Они не сразу решились покинуть убежище: оба остро чувствовали свою незащищенность. Куда теперь их прибьет? Одно лишь им было ясно: без женщины за плетнем не обойтись.

— Пошли…

Женька Крылов взглянул на Илью, впервые поразился его удручающему виду: глубоко запавшие глаза, серое лицо, латаная-перелатаная, волглая от ночного дождя телогрейка, грязные солдатские брюки, старые калоши, подвязанные к ногам обрывками пакли. Сам Женька выглядел, наверное, не лучше.





Они пересекли улицу.

— Здравствуйте…

Женщина подняла голову, испуганно, боком отступила от плетня, заспешила в хату. Потом к ним вышел старик с миской краснеющих помидоров.

— Со станции?

— Папаш, немцев на хуторе нет?

— Нет… Вас что же — отпустили или так… сами? — взгляд у старика был хмурый и беспокойный. — Вот берите. И уходите отсюда, я вас не видел…

Он повернулся, хлопнул дверью.

Они растерялись: этот старик отнимал у них надежды.

— Пойдем…

3

ТРУДНЫЕ ШАГИ ПО ЗЕМЛЕ

За хутором начинался пустырь. Местами полынь была примята, на земле валялись стреляные гильзы. Здесь произошла какая-то драма — о ней свидетельствовали клочья красноармейской гимнастерки. Возможно, тот, кому они принадлежали, находился сейчас в концлагере или лежал где-нибудь здесь, наскоро присыпанный землей.

Женька Крылов поднял брезентовый подсумок, повертел в руках. Патроны потускнели и печально напомнили ему о невыполненном солдатском долге, о безрадостном настоящем. Он чувствовал себя сейчас ненамного лучше тех, кто побывал здесь до него.

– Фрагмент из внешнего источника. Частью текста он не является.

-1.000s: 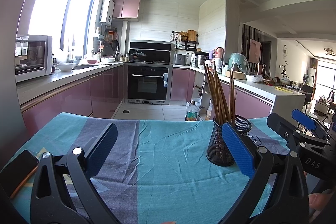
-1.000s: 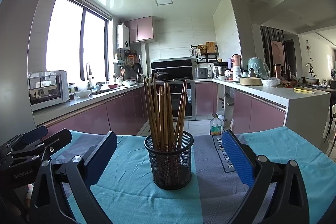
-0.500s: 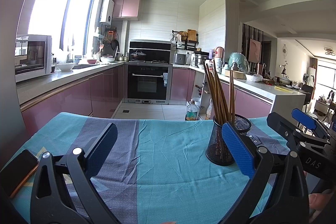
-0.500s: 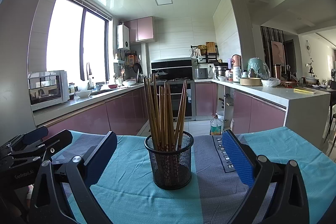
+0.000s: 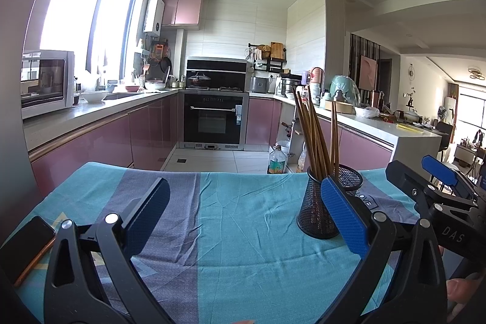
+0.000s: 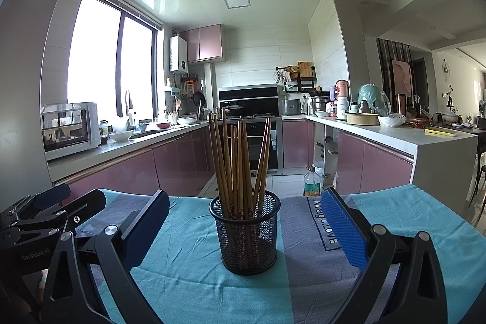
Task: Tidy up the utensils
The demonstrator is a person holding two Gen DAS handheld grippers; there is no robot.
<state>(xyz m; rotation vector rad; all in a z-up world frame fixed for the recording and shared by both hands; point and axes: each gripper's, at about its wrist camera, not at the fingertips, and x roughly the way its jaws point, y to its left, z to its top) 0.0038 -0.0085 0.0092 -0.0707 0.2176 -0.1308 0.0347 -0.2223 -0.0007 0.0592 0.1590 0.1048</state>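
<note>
Black mesh cup [image 6: 246,233] stuffed with wooden chopsticks [image 6: 240,163] stands upright on the teal-and-grey tablecloth [image 6: 194,272], dead centre at 12 o'clock between the right gripper [image 6: 246,228] fingers, untouched. Both grippers spread wide, holding nothing. Left gripper [image 5: 243,216] sees the cup around 2 o'clock; phone [image 5: 22,248] at 9.

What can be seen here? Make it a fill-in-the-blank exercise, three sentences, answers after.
1. The chopsticks stand in a black ____ holder.
2. Both the left tongs and the right tongs are ____, holding nothing.
3. A phone lies on the cloth beside the ____ tongs.

Missing words: mesh; open; left
</note>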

— Илья, у тебя как было? Ты… сам?

— А черт знает. Там все как с ума посходили. Со мной остатки роты были, человек десять. Шли суток пять. В одном овраге своих встретили, с полковником. Мне говорят: фронт близко, маскируйся, сержант, до ночи. Залезли в кусты, уснули. Сквозь сон слышу: пощелкивают. Вскочил — ни черта не понимаю. Все бегают туда-сюда, один начальник гимнастерку с себя и в кусты. Думаю, выберусь-ка я из оврага, во ржи спрячусь. Выполз наверх, за мной человек пять. Тут нас и засекли. И не заметил, как попал: лежу, а вокруг они…

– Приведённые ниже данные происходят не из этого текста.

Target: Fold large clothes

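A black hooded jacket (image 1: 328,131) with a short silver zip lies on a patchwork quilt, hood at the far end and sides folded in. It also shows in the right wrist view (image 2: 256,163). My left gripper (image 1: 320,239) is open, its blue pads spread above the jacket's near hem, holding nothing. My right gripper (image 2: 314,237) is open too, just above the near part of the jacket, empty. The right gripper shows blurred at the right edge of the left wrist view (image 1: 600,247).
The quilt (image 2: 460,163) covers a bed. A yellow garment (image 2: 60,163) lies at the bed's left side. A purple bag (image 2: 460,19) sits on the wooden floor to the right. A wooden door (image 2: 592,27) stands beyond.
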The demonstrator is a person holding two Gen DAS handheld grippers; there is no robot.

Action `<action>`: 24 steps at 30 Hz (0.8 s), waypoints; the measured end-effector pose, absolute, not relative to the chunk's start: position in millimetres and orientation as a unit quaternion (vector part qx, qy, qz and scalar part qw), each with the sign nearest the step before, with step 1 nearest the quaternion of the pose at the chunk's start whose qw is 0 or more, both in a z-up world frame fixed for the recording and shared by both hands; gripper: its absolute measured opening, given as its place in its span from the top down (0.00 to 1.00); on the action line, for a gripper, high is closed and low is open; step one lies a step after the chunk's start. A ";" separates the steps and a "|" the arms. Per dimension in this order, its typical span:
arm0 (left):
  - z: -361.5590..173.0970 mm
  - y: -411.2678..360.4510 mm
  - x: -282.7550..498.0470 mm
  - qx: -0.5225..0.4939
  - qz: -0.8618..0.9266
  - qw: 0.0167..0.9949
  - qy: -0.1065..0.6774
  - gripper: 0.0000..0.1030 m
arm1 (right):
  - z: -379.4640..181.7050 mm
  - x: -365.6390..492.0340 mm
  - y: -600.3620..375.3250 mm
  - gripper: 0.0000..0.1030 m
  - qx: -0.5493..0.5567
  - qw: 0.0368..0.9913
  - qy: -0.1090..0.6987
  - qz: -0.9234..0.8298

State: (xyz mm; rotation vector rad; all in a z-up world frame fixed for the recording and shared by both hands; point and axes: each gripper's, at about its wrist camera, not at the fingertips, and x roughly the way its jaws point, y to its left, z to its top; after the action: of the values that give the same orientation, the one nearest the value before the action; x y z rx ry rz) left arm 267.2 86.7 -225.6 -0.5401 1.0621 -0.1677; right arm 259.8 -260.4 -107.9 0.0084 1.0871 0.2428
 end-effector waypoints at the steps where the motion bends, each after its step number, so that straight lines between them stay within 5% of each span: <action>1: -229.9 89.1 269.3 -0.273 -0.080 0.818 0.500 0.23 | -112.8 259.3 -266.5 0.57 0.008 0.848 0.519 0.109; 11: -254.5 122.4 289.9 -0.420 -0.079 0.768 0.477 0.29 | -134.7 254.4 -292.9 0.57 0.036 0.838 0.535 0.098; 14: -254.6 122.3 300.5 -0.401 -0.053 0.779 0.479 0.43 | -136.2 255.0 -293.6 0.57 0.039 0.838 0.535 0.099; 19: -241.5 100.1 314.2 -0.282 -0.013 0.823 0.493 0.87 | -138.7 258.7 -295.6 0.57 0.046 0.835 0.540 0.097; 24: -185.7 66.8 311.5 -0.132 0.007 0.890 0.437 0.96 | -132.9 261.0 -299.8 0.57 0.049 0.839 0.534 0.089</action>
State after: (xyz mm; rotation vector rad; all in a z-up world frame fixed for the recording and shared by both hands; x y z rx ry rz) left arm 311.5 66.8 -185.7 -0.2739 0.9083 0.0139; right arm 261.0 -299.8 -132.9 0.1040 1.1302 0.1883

Женька слушал Илью и вспоминал тот миг, когда его самого окружили немцы. Виноват он или нет? Конечно, он потерял голову, полез на рожон. Ему вовремя спрыгнуть бы с коня, вернуться к своим. Ну и что, если ни с чем? Разве лучше сидеть вот здесь? Его товарищи сражались у Дона, а он тут хуже бродяги…

— Что будем делать, Илья?

— Живот доконал… У тебя как?

— Пока не очень… К Дону, что ли?

— А где он? Приползем и — им в руки…

Только не это. Страшно подумать, что все это может повториться. Пусть пустырь, неизвестность, одиночество, только не пыльная колонна, не концлагерь. Патроны у них есть, где-нибудь найдут и винтовки, а там видно будет, что делать…

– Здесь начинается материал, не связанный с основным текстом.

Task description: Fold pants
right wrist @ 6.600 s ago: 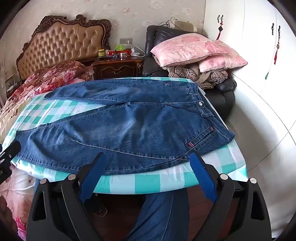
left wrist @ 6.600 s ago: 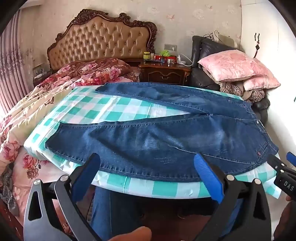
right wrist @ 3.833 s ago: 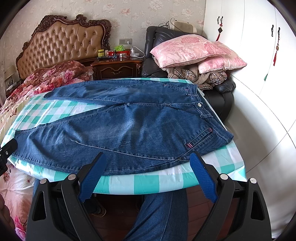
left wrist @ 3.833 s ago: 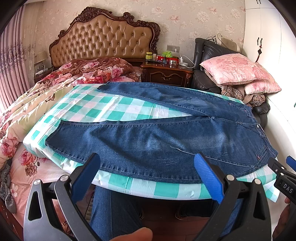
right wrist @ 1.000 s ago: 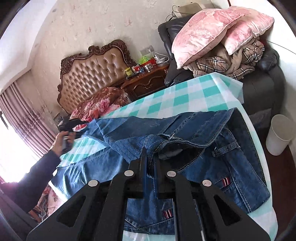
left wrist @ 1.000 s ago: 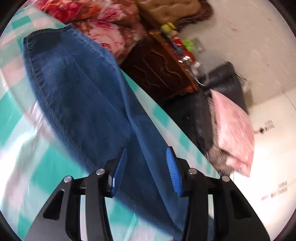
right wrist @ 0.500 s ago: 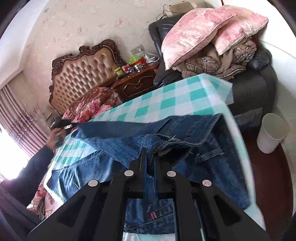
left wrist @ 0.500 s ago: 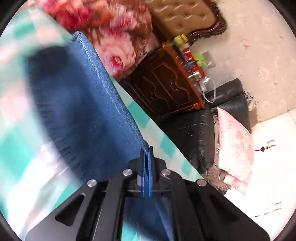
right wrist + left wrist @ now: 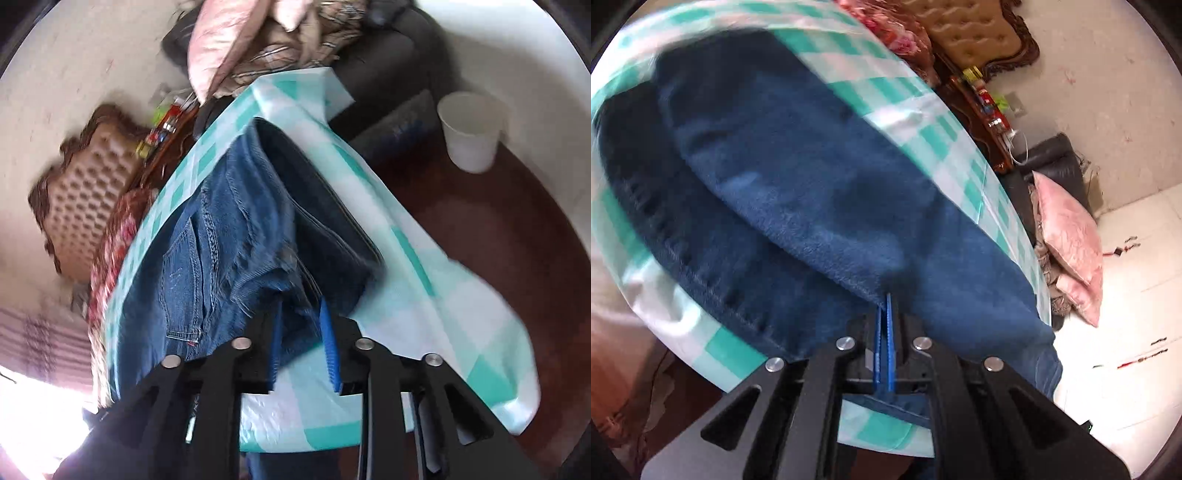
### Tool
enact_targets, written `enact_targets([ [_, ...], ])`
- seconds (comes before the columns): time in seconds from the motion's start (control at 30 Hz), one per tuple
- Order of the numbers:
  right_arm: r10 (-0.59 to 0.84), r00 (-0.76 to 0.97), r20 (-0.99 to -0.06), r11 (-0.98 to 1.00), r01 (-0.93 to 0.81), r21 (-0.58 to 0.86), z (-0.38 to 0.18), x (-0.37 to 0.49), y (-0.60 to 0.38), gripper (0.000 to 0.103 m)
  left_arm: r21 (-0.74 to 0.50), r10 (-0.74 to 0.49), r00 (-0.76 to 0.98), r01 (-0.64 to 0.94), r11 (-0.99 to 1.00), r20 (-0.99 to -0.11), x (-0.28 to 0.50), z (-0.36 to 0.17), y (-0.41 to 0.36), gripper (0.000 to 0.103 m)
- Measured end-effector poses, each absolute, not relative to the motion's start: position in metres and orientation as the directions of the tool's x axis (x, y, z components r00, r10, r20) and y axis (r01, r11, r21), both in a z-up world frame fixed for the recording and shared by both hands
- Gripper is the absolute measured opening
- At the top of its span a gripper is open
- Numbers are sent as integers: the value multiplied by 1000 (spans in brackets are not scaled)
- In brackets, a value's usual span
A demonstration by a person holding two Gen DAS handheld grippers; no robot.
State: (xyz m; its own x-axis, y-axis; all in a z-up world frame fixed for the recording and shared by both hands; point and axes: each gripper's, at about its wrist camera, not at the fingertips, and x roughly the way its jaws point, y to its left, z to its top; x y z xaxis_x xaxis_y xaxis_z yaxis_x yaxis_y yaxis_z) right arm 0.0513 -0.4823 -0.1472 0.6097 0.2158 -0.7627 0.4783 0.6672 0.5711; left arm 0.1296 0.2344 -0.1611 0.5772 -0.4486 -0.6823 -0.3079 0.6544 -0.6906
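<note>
1. The left hand-held gripper (image 9: 885, 301) is clamped fully closed on a fold of the jeans (image 9: 798, 206), its blue pads pinching the denim edge just ahead of its tips.
2. Beyond that grip, one leg of the jeans lies doubled over the other, spread across the green-and-white checked surface (image 9: 923, 122) that stretches away in front of the left hand-held gripper.
3. The right hand-held gripper (image 9: 301, 308) has its jaws partly apart, having just been opening; the waistband end of the jeans (image 9: 236, 236) sits between the blue pads, bunched on the checked surface (image 9: 424, 295).
4. Farther off to the right of the right hand-held gripper, a white bin (image 9: 471, 131) stands on the dark floor.
</note>
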Motion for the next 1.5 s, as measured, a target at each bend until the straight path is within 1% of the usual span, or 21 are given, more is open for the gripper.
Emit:
enact_targets([
  [0.03,226,623,-749,642,483,596,-148,45,-480,38,-703,-453,588,-307,641,-670,127,-164,236,2],
  [0.07,224,633,-741,631,485,605,-147,41,-478,47,-704,-450,594,-302,643,-666,125,-165,237,2],
  [0.1,226,639,-735,629,480,612,-147,39,-475,49,-706,-451,599,-295,643,-662,125,-164,236,2],
  [0.23,266,689,-674,585,441,681,-144,41,-469,52,-716,-458,611,-277,641,-646,127,-163,235,2],
  [0.4,279,661,-697,583,460,670,-156,67,-460,52,-747,-473,634,-266,610,-612,131,-165,239,3],
  [0.47,242,652,-719,601,480,639,-158,72,-459,52,-770,-488,644,-263,582,-589,133,-167,244,9],
  [0.53,223,647,-729,611,490,621,-160,75,-458,52,-784,-491,654,-269,560,-576,135,-170,250,23],
  [0.57,205,641,-740,627,495,602,-158,77,-455,52,-794,-491,662,-281,539,-567,134,-173,254,33],
  [0.6,193,638,-745,635,498,591,-158,78,-455,46,-805,-491,671,-287,519,-555,133,-174,258,38],
  [0.63,169,630,-758,647,509,567,-156,79,-453,42,-813,-491,678,-290,504,-546,132,-175,261,38],
  [0.73,146,619,-771,663,518,541,-158,78,-454,32,-830,-491,688,-316,460,-534,133,-184,273,35],
  [0.77,136,614,-778,673,519,527,-156,78,-453,26,-838,-495,689,-331,434,-529,135,-189,278,31],
  [0.8,134,610,-781,676,520,523,-155,79,-453,17,-837,-494,687,-344,425,-533,138,-192,282,6],
  [0.83,135,605,-785,678,521,519,-152,80,-452,13,-825,-485,679,-361,434,-552,141,-192,286,2],
  [0.9,116,611,-783,699,510,501,-129,85,-449,8,-808,-463,679,-357,469,-569,144,-171,287,2],
  [1.03,56,673,-737,767,444,464,-69,79,-445,7,-735,-400,670,-333,590,-625,128,-123,272,2],
  [1.13,86,615,-784,734,493,467,-98,76,-462,7,-719,-430,605,-386,578,-670,114,-159,274,2],
  [1.2,90,536,-839,736,531,419,-131,81,-463,7,-716,-444,578,-419,558,-685,110,-187,277,2],
  [1.27,64,491,-869,760,541,361,-149,86,-460,7,-730,-450,592,-409,548,-669,109,-193,279,2],
  [1.4,48,571,-820,767,505,397,-116,68,-456,6,-747,-445,632,-354,563,-635,102,-164,277,2],
  [1.5,12,570,-822,782,507,363,-112,57,-453,7,-736,-443,616,-372,566,-651,102,-173,275,2],
])
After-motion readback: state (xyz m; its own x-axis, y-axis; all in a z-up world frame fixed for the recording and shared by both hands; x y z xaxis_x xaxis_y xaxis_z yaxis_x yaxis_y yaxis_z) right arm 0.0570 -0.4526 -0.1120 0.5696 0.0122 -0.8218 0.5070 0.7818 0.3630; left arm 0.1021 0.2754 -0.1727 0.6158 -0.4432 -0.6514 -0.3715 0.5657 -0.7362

— Черт с ним, со стариком, пойдем на хутор.

Они пошли по хуторской улице, увидели двух женщин.

— Здравствуйте…

— Здравствуйте… Вы со станции?

Подходили другие хуторяне, женщины приносили хлеб и помидоры.

— Куда путь держите?

— До Дона отсюда далеко? — Женька Крылов и сам не знал, куда собирается идти. Ему стыдно было сидеть перед женщинами, есть их хлеб. Не они виноваты, что немцы на Дону, а такие, как он, как те в концлагере…

— Три дня хорошего хода. Говорят, там в лесах наши. Немцы их окружили, а они не сдаются…

— Не винтовки вам сейчас нужны, а голова, — советовал дед. — Поживите в каком-нибудь хуторе, пока в себя не войдете. Там увидите, как быть. Молодые…

— Им на Алексин лучше, там фронта не было, тихо…

Слыша эти голоса, Женька ощущал неприятную жалость к себе. Он стыдился ее, но после того, что он пережил за неделю плена, доброта и сочувствие женщин были особенно приятны, и он впитывал их в себя вместе с осознанием своей неподлинности и незащищенности. И у Ильи на лице отражалась расслабляющая жалость к себе, и на лицах у хуторян была та же жалость.